*** Block opens ***
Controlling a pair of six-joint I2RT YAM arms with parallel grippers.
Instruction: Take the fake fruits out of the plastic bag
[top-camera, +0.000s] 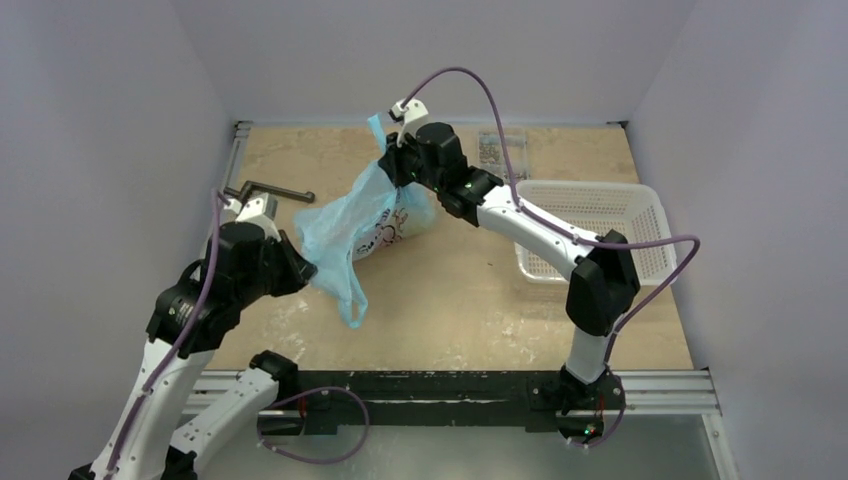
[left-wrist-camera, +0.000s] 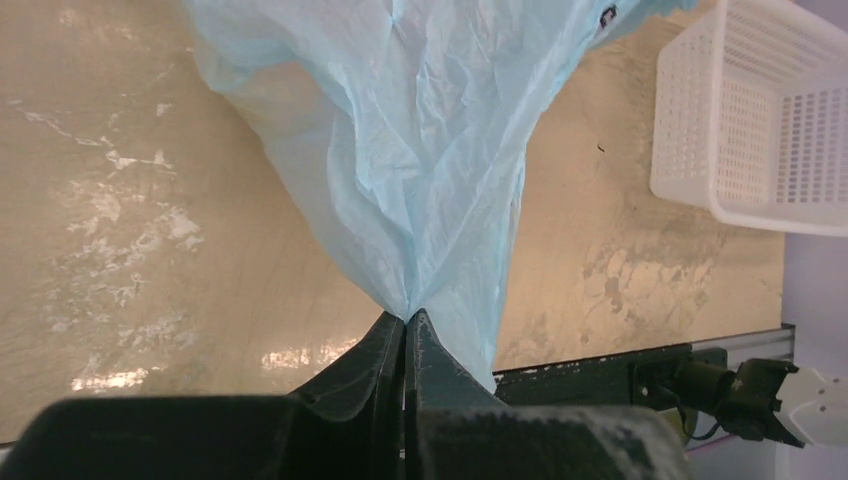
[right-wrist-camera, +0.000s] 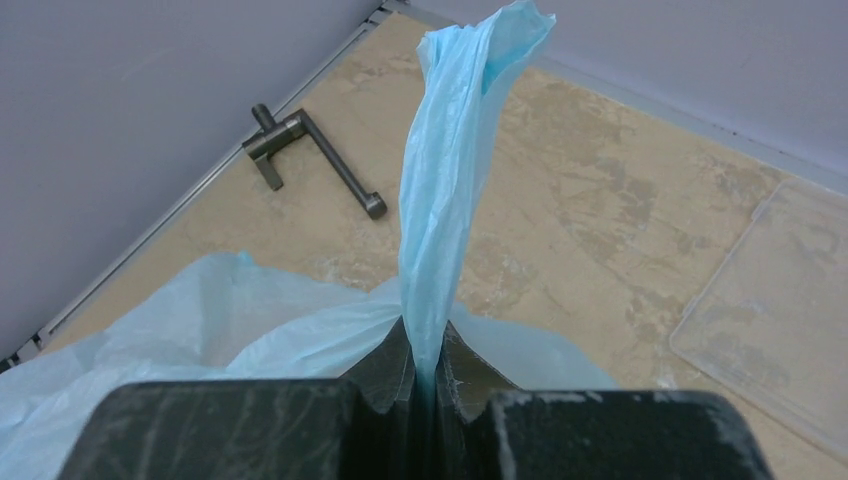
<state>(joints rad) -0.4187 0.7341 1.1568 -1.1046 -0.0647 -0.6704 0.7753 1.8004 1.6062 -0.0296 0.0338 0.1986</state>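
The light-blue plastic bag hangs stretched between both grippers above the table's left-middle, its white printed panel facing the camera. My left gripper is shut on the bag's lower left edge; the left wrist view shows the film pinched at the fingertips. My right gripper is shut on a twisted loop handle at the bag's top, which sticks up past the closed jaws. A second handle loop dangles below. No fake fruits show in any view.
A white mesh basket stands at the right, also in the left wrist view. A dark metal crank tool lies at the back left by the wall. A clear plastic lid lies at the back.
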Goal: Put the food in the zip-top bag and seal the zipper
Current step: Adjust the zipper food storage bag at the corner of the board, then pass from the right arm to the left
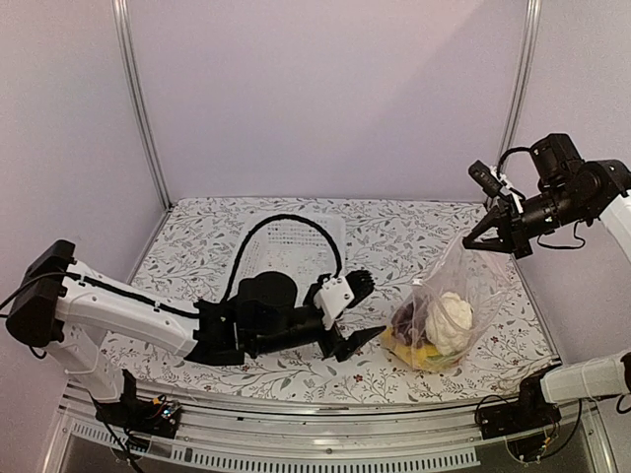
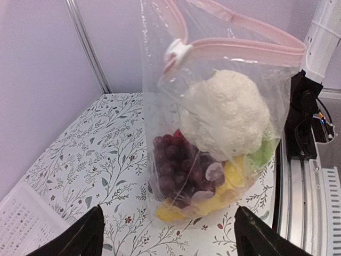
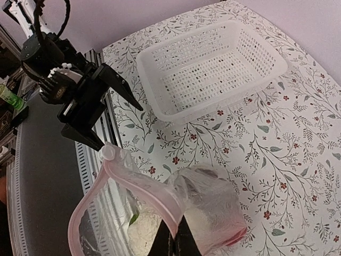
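The clear zip-top bag (image 1: 463, 286) hangs upright with its bottom on the table. Inside lies the food: a white cauliflower (image 2: 226, 114), a dark purple grape bunch (image 2: 178, 170), yellow pieces (image 2: 213, 205) and a bit of red behind the grapes. Its pink zipper (image 2: 250, 45) gapes open, with a white slider (image 2: 178, 50) at one end. My right gripper (image 3: 179, 230) is shut on the zipper strip (image 3: 144, 186) and holds the bag's top up (image 1: 471, 239). My left gripper (image 1: 375, 305) stands open just left of the bag's base, with nothing between its fingers (image 2: 85, 234).
A white lattice basket (image 3: 213, 64) stands at the back of the floral table, behind my left arm; its corner (image 2: 21, 221) shows in the left wrist view. A metal rail (image 1: 325, 453) runs along the near edge.
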Controlling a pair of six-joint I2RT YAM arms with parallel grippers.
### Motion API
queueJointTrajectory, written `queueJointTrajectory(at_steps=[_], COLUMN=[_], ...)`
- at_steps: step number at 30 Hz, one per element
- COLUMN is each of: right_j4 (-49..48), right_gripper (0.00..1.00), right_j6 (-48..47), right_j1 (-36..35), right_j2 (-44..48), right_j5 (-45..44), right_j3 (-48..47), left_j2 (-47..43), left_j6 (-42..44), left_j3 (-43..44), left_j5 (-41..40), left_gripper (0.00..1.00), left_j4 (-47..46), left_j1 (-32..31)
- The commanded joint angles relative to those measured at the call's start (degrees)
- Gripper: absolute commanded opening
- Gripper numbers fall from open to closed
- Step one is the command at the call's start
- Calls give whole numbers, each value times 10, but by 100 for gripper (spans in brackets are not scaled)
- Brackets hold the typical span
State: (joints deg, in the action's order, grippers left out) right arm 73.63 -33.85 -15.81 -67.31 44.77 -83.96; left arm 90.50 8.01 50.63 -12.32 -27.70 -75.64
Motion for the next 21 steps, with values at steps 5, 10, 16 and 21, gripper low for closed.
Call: queueJointTrajectory(at_steps=[5, 10, 16, 21], right_j4=[-26, -32, -36, -38], right_gripper=[0, 0, 0, 0], right_j6=[-29, -24, -22, -19], right_j1=[-4, -4, -4, -4], right_j2=[-14, -31, -39, -48], right_j5=[38, 37, 30, 24], right_j3=[33, 32, 34, 30], left_j2=[92, 145, 184, 217], left_j6=[-97, -126, -168, -215], left_j3=[12, 34, 49, 73], left_j5=[128, 227, 233, 195], left_gripper=[81, 77, 68, 55], left_j4=[-239, -316, -391, -434], left_j1=[24, 29, 40, 60])
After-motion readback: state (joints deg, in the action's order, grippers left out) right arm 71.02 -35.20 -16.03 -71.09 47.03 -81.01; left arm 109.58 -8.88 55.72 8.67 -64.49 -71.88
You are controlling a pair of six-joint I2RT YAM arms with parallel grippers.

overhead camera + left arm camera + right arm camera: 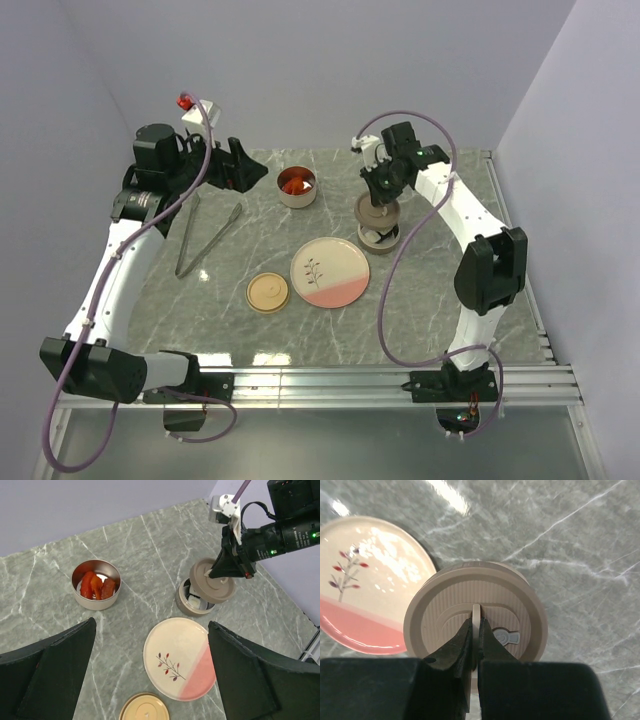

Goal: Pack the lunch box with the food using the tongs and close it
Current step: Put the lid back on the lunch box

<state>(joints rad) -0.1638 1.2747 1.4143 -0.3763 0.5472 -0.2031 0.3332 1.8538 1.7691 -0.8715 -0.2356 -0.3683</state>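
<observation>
The lunch box is in two round parts. A steel tin (297,186) (96,584) holds red sausage food (95,586). A taupe bowl (378,238) (186,605) holds white food (194,601). My right gripper (384,188) (476,628) (226,571) is shut on the upright tab of the taupe ribbed lid (475,630) (378,210) (212,580), which hangs tilted just over that bowl. The tongs (205,236) lie on the table at the left. My left gripper (240,165) (151,625) is open, empty, raised at the back left.
A pink-and-cream plate (330,272) (180,659) (365,580) with a sprig drawing lies in the middle with no food on it. A tan round lid (268,293) (145,712) lies to its left. Walls stand close behind and on both sides.
</observation>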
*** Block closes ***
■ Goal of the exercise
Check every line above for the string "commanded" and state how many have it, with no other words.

■ Exercise solution
2